Experimental procedures

AD reactors and sampling procedure

After mixing the reactor to collect a representative sample of 10–100 l, depending on the biogas unit, a sludge volume of 50 ml was snap frozen on site and kept at −80°C until further analysis. All reactors sampled in this study were the fed reactors. Metabolic parameters, including pH, total inorganic carbon, total ammonium‐nitrogen, and total solid and volatile solid contents, were determined for each AD reactor at the time of sampling. Total solids (TS, 24 h at 105°C) and volatile solids (VS, 6 h at 550°C) were determined according to the 4630 Voreinigen Deutsche Ingeniören (VDI) norm. Total inorganic carbon and ammonium‐nitrogen concentration (NH4‐N) were measured in conformity with the manufacturers' protocol, using the BiogasPro system (RIMU, Königsbrunn, Germany).

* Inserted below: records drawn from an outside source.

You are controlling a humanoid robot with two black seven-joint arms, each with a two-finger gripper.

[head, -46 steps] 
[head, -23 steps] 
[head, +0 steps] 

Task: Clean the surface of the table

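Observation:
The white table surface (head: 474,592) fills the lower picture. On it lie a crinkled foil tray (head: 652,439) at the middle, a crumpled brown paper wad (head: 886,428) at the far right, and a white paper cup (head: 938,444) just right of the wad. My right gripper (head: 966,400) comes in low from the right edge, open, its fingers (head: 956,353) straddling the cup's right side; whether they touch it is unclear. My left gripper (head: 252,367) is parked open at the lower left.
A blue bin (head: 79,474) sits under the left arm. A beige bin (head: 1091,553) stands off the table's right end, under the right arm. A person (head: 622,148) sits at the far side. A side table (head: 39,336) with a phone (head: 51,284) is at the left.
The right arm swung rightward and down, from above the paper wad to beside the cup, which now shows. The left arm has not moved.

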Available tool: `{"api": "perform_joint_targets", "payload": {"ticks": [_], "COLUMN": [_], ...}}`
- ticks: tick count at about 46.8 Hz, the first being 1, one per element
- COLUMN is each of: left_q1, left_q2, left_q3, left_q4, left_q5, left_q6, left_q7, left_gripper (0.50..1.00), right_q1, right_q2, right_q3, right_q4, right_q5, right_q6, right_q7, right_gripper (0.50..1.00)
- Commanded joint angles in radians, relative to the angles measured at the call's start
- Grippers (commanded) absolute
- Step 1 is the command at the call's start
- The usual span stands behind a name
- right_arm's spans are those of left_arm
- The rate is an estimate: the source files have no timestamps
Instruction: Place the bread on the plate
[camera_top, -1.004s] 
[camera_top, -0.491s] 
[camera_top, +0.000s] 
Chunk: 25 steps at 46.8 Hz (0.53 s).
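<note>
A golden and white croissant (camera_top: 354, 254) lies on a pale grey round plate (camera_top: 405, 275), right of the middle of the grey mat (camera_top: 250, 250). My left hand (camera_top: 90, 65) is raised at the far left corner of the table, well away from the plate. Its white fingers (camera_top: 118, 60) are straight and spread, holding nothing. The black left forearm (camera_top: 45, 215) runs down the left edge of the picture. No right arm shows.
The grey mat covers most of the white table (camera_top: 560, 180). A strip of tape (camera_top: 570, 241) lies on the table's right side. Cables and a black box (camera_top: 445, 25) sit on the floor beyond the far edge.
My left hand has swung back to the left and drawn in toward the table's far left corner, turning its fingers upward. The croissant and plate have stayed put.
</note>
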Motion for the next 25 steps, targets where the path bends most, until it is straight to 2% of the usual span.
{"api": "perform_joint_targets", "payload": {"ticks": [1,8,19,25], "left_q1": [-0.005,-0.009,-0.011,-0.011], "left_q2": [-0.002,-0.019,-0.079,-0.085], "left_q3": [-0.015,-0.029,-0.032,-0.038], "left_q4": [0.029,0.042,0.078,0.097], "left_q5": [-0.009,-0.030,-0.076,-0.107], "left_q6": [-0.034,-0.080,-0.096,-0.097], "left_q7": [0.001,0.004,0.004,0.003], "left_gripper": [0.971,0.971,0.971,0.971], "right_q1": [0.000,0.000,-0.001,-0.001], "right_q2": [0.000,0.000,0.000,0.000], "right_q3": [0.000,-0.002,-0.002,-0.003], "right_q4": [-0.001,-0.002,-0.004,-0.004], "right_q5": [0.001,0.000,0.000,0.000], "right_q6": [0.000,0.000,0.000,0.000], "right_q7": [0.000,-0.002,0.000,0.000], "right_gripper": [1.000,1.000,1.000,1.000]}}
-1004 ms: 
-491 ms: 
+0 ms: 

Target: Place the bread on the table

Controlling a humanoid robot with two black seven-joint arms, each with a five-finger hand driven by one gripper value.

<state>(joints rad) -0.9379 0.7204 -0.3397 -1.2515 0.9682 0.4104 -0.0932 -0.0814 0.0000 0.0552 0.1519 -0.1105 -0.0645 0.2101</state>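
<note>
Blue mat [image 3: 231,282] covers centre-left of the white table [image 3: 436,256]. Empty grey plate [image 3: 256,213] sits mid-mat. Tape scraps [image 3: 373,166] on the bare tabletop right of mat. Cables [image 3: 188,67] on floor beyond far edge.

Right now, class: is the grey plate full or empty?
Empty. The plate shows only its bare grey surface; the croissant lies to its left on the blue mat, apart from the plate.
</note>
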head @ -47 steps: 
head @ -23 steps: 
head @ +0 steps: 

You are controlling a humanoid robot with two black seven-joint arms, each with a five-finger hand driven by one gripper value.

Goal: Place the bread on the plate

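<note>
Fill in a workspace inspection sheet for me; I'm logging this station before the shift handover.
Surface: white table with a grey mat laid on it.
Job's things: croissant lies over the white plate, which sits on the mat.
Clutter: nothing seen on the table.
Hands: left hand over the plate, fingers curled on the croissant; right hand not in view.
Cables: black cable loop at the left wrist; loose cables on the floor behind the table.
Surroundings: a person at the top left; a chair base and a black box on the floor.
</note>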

Filtration‐based extraction of VLPs

Sludge samples were diluted with an SM buffer to 0.5 l, implemented with 5–10 stainless milling beads (Φ5 mm) and shaken vigorously (250 r.p.m. min−1) for 30 min to disperse flocks and to detach the biomass and viruses from vegetal fibres, then centrifuged at 4000 g for 20 min to sediment large‐size particles and bacteria. The resulting supernatant was subjected to a three‐step pre‐filtration with an 8 μm Sartopure nitrocellulose filter (Sartorius) placed in a Büchner funnel under vacuum, a 5 μm pore Minisart syringe filter (Sartorius) and finally with a 0.8 μm MF‐Millipore membrane filter placed in a Büchner funnel. The filtrate was applied onto a TFF system (Sartorius) mounted with a Sartocon Slice 200 Hydrosart cassette of 0.2 or 0.45 μm. The obtained permeate was ultracentrifuged at 45 000 g for 3 h at 4°C, and the resulting pellet was re‐suspended in 2 ml of SM buffer.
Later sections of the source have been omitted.